Expand my Community achievements bar.

Dive into Adobe Summit 2024! Explore curated list of AEM sessions & labs, register, connect with experts, ask questions, engage, and share insights. Don't miss the excitement.
SOLVED

How do you prevent duplicate URLs for two pages that have the same title, but are located in different folders in Author?

Avatar

Level 2

Hi,

 

So this is a rather complex question. In our authoring environment we have it set up in a way where we have pages nested under a year and month folder structure, and so we have published pages that include the year and month in the URL. I want to shorten our URLs to simply not show year and month, just the domain and page.

 

However, how do we prevent duplicate URLs and the conflict that occurs for pages published with the same title but different folder structure in author?  I'm told that the most recently updated page will overwrite the other one for the URL path. How do I avoid that and have conflict resolution so that both pages can live on my site, but not share the same URL?  (This implies that the author doesn't know or realize that they titled a page the same. Basically, how do I prevent an author from publishing a page that could potentially have the same URL as a previously published page?)

 

Thanks!

Topics

Topics help categorize Community content and increase your ability to discover relevant content.

1 Accepted Solution

Avatar

Correct answer by
Employee Advisor

I cannot say, if the /year/month/ structure is a good one for your type of site. But the content structure is a really essential thing in AEM, and it typically translates more or less directly in the URLs of your public site. So having 2 different structures (a hierarchical on author, a flat structure on publish URLs) is a hard task, and there is not much support for that out-of-the-box.

And also many AEM practioneers will recommend not to do that, especially if it's "just" for SEO purposes; achieving this in all relevant aspects is a non-trivial task (rewriting all links, getting dispatcher caching invalidation right, ...) and requires quite some implementation work.

 

Regarding your question: You can create a filter which filters the requests for libs/wcm/core/content/sites/createpagewizard/_jcr_content (POST requests) and check the parameters "pageName" and "./jcr:title" if they are already used (probably using a query or something like that). In case it's not allowed you try to return a 412 (precondition not matched).

 

A quick search on google did not reveal any documentation or tutorial how to customize this dialog, but maybe you can start from the more generic validation approach described at [1].

 

[1] https://blogs.perficient.com/2017/11/06/aem-touch-ui-dialog-validation-new-best-practice-use-foundat...

 

 

 

 

 

View solution in original post

8 Replies

Avatar

Community Advisor

Hi @oz6616 

 

Below is my understanding from the above question:

You have a page as:

/content/project/07/2021/someurl.html

/content/project/08/2021/someurl.html

 

So both the URLs can reside in author and publish.
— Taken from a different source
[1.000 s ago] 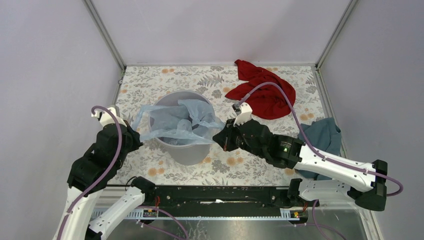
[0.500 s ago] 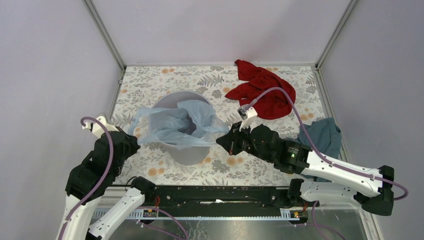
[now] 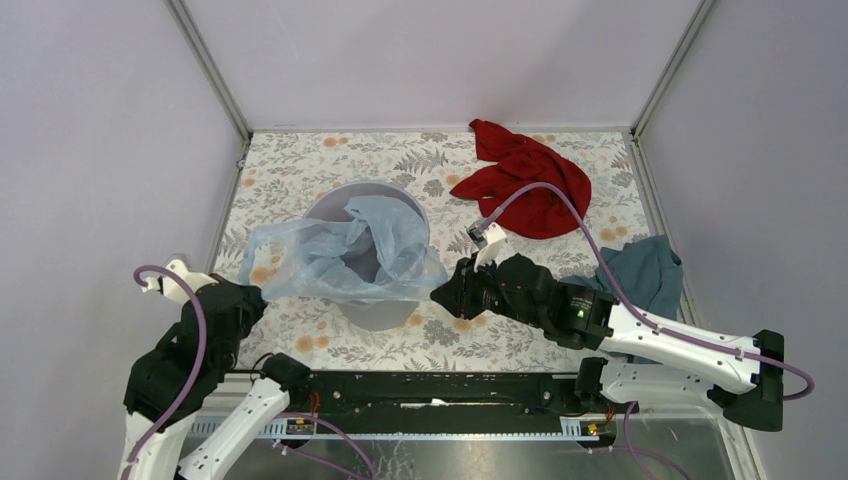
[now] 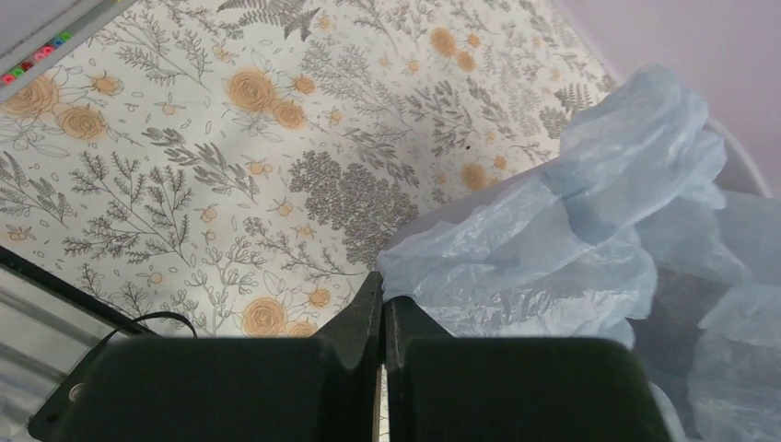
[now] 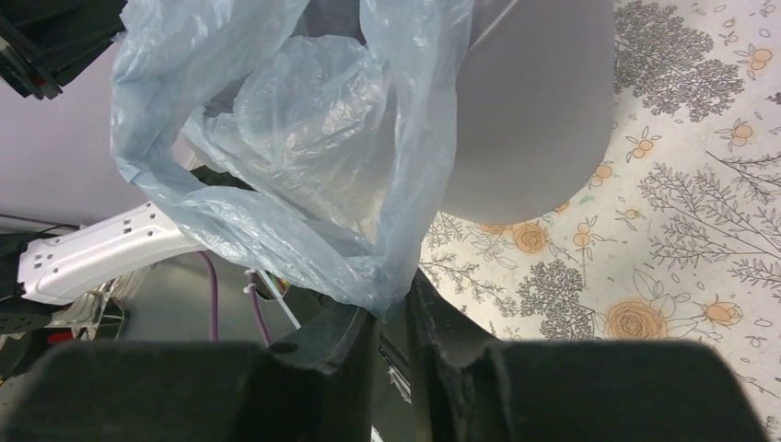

But when you will shorten the month and year, the URL will look something like to end user:

/content/project/someurl.html

/content/project/someurl.html

 

If you see above both the URLs are same and when user will request the URL, dispatcher will not be able to identify to request resource from which URL. So the URL needs to be unique that means it cannot reside in same domain when the shortening is enabled or you might need to handle it based on query parameter where the URL will become something like below and using the redirects at the dispatcher it can be managed.

 

/content/project/someurl.html?m=07

/content/project/someurl.html?m=08

 

RewriteCond %{REQUEST_URI} ^/content/project/someurl.html
RewriteCond %{QUERY_STRING} m="07"
RewriteRule (.*) /content/project/07/2021/someurl.html [R=302,L]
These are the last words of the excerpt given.